* [What you need to do]:
Starting at the line that contains "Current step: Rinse", transcribe each line exactly through the end of the data below, and skip any pictures.

* [Provided material]:
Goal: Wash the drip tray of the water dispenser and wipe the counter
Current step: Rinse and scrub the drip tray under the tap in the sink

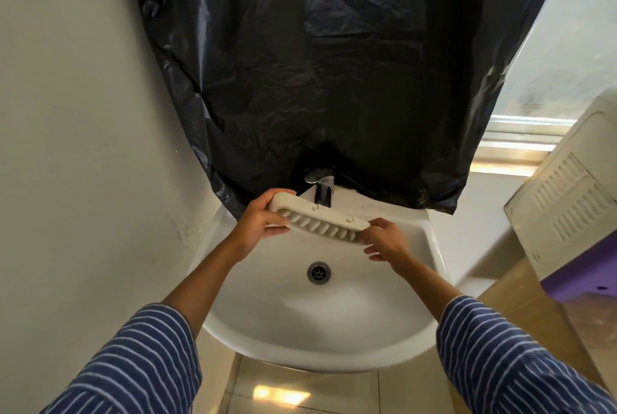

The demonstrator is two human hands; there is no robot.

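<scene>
A long off-white drip tray (317, 218) with a slotted grille along its near side is held tilted over the white sink (300, 320), just in front of the chrome tap (323, 188). My left hand (258, 221) grips its left end, thumb on top. My right hand (384, 240) pinches its right end with the fingertips. No water is visibly running from the tap. The drain (319, 272) lies below the tray.
A black plastic sheet (334, 63) hangs on the wall behind the tap. A bare wall (83, 146) closes the left side. On the right stand a white appliance with vent slots (567, 200), a purple surface (587, 273), a wooden counter (527, 300) and a window ledge (514, 150).
</scene>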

* [Exercise solution]:
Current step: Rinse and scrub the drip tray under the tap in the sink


The demonstrator is two human hands; there is no robot.

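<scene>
A long off-white drip tray (317, 218) with a slotted grille along its near side is held tilted over the white sink (300, 320), just in front of the chrome tap (323, 188). My left hand (258, 221) grips its left end, thumb on top. My right hand (384, 240) pinches its right end with the fingertips. No water is visibly running from the tap. The drain (319, 272) lies below the tray.
A black plastic sheet (334, 63) hangs on the wall behind the tap. A bare wall (83, 146) closes the left side. On the right stand a white appliance with vent slots (567, 200), a purple surface (587, 273), a wooden counter (527, 300) and a window ledge (514, 150).
</scene>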

This finishes the answer to the exercise.